Figure 5 shows an example execution run of the complete model. The twelve executed operations are stated as a listing in the lower right corner. The execution run involves exactly one object from every class, and each operation from every class is called once. Therefore, this run demonstrates that the behavioral service model can be instantiated and that the model is consistent and free from contradictions: All protocol state machines work properly together, and the reached final system state as well as the intermediate system states satisfy the model-inherent constraints (wrt multiplicity) and all explicit invariants from the class diagram; all operation contracts are satisfied. The sequence diagram shows lifelines for the single objects. The operation calls are indicated as message arrows from one lifeline to another lifeline. On the lifelines, the reached protocol states of the respective object are indicated. Thus the development of the objects from one protocol state to the next protocol state can easily be traced.

Due to space limitations, our testing approach to service-oriented systems is not presented in this paper. It is available in our technical report in [2].

3 Conclusions and Future Work

This paper presents an approach in which service-oriented systems are modeled using UML in combination with OCL. These models do not only focus on one aspect in service-orientation, but consider requests, provisions, orchestrations and data in a coherent manner. Based on the models of a system, properties such as the consistency and instantiability of service request, service provision and service orchestration can be verified by automatically building test scenarios where both processes and data are considered. The application of our approach to practical cases requires developer expertise in UML and OCL. The static system properties must be formulated with UML class diagrams and OCL invariants, and the dynamic properties with UML protocol machines and OCL contracts. The developer is supported in the process by USE in semi-automatically constructing test scenarios.

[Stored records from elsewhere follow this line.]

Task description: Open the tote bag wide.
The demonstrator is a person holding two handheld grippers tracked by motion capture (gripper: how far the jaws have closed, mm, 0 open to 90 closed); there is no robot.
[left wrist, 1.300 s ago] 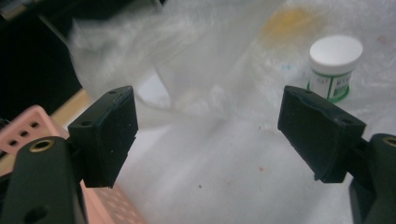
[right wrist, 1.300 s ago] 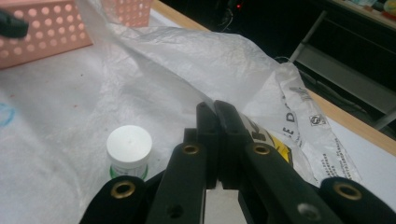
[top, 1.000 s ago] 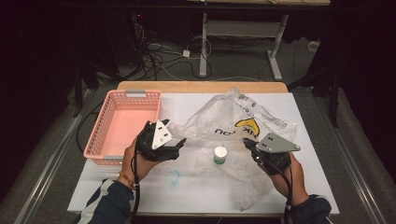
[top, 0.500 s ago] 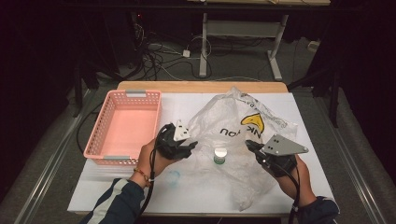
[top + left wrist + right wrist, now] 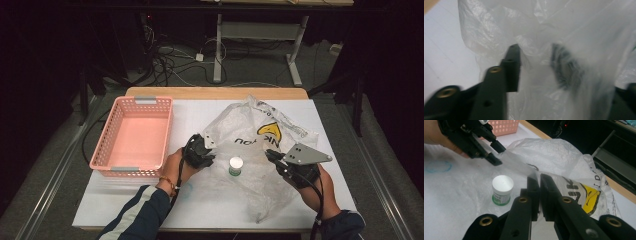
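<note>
High view: a clear plastic bag [image 5: 260, 150] lies crumpled over the middle and right of the white table [image 5: 210, 115], with a pink basket [image 5: 132, 137] at the left. A small jar [image 5: 235, 166] with a white lid stands upright near the frame's centre, seemingly inside the bag's film, between the 2 grippers.

The left gripper [image 5: 204, 149] sits at the bag's left edge, just right of the basket. Its forearm comes up from the lower left in a dark sleeve with a pale stripe, the wrist bent so the tool points right and slightly up-frame into the plastic. Left gripper view: its jaws have just been closing, with bag film [image 5: 564, 37] bunched between them; 1 jaw is bare at centre left, the other shows blurred through the film at right. A gap remains, and whether the pads already press the film cannot be told.

The right gripper [image 5: 271, 156] is at centre right, its hand low in the frame, forearm rising from the bottom right corner, grey plate on top, the tool pointing left toward the jar. Right gripper view: its jaws stand almost together at lower centre, pinching a fold of the bag [image 5: 564, 160]. The jar [image 5: 502, 190] is just left of them, and the left gripper [image 5: 495, 153] is in the upper left.
</note>
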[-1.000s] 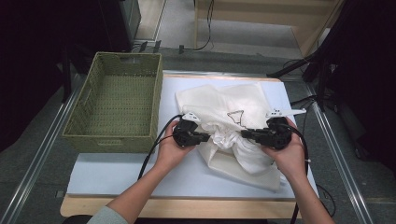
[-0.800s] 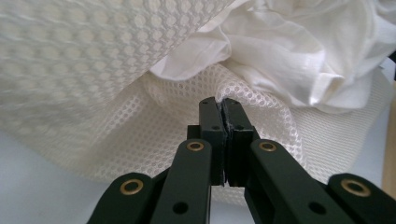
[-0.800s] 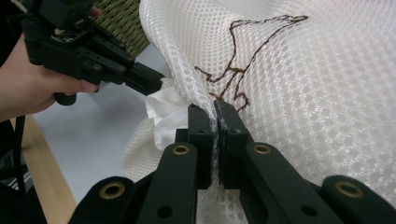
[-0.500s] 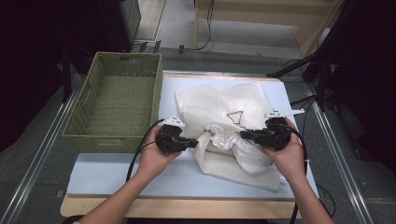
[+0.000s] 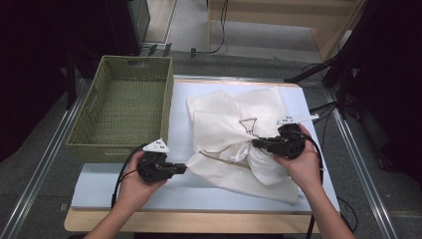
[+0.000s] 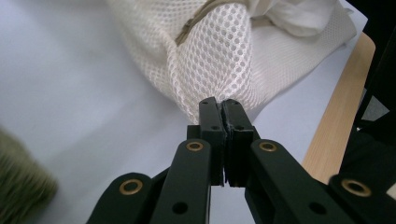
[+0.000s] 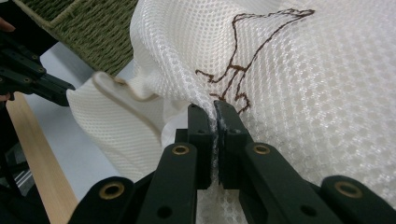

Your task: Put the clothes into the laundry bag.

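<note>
Grey floor [image 5: 35, 164] runs all around, with metal rails [image 5: 42, 164] flanking both sides of the pale blue surface [image 5: 149, 191], its wooden edge showing at the front. A light wooden frame [image 5: 268, 22] stands at the back, black cables [image 5: 219, 47] trailing under it, and darkness swallows both far sides.

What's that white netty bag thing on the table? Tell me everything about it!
The mesh bag is white, soft netting full of tiny holes, with a brown line drawing on it and a tan trim along one edge. It lies crumpled on the pale table, beside the green basket. White cloth seems bunched inside. The left gripper pinches one corner, stretched toward the left, and the right gripper pinches the netting near the drawing, both with jaws shut.
</note>
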### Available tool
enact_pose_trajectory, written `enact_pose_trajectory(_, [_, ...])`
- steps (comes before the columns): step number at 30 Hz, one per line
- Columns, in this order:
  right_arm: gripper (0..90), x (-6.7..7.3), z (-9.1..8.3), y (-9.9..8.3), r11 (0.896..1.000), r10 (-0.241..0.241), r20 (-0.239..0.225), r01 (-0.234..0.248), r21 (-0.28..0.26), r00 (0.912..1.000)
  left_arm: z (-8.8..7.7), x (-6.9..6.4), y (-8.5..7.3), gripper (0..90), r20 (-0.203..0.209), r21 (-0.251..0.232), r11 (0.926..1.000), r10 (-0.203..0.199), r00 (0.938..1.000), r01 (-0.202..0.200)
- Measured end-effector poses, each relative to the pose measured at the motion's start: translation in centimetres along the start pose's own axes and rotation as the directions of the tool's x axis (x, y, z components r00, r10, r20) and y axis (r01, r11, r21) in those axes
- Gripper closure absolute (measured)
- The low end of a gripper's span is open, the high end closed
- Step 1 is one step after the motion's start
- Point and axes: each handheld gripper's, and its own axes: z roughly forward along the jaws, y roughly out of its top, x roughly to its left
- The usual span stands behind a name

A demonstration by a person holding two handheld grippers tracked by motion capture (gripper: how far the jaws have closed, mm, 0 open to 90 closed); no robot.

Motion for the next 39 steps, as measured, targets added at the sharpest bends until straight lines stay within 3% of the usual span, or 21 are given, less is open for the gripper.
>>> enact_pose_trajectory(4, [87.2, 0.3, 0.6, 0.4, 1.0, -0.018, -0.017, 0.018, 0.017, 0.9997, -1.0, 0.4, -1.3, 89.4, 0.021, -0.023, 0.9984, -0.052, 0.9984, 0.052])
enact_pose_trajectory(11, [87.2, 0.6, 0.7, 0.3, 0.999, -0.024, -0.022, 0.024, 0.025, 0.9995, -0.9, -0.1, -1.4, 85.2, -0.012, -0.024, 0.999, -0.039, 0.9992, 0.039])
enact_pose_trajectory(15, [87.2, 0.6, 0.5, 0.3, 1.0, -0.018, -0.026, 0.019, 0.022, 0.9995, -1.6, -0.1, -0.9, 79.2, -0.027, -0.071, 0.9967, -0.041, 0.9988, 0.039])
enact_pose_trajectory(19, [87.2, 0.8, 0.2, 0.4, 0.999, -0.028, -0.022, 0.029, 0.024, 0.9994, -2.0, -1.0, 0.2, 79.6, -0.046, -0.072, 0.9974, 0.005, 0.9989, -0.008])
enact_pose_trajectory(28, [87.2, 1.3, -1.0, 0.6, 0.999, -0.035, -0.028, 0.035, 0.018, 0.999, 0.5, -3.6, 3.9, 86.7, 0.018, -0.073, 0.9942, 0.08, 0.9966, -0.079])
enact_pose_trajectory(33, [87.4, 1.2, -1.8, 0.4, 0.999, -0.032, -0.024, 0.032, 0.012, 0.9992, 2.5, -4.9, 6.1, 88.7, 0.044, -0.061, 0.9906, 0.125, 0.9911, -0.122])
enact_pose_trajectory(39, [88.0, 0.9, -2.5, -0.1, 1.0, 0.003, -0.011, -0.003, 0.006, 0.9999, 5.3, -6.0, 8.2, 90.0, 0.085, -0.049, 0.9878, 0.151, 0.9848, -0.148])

Currently, the test cases generated by our approach are system states that embody (a) structural aspects in form of object attributes and links between objects and (b) behavioral aspects in form of object states referring to the dynamic behavior and the orchestration in form of protocol state machines. We can check for the applicability of services, i.e. operations. In the future, we will consider system state sequences with service request and service provisions as transitions in between and properties of such system state sequences. Our plans also include the extension of our approach in order to allow the definition of initial states and support for checking whether a particular generated system state can be reached via service requests/provisions from the initial states. This implies an extension of the model validator in order to handle protocol states. Direct support for concepts like requester, provider, or data will be provided as well. To do so, we will equip such classes with predefined PSMs that can be extended according to the application needs. Furthermore, we will ease the definition of PSMs by allowing the definition of regular expressions over operations and derive PSMs from them. We also plan to provide predefined interfaces among requesters and providers supporting a direct and better communication between them. In order to check the applicability of our approach, firstly, we will work on larger and existing case studies based on real data and; finally, on the integration of our approach with existing SOA systems that needs to be modernized or integrated with others.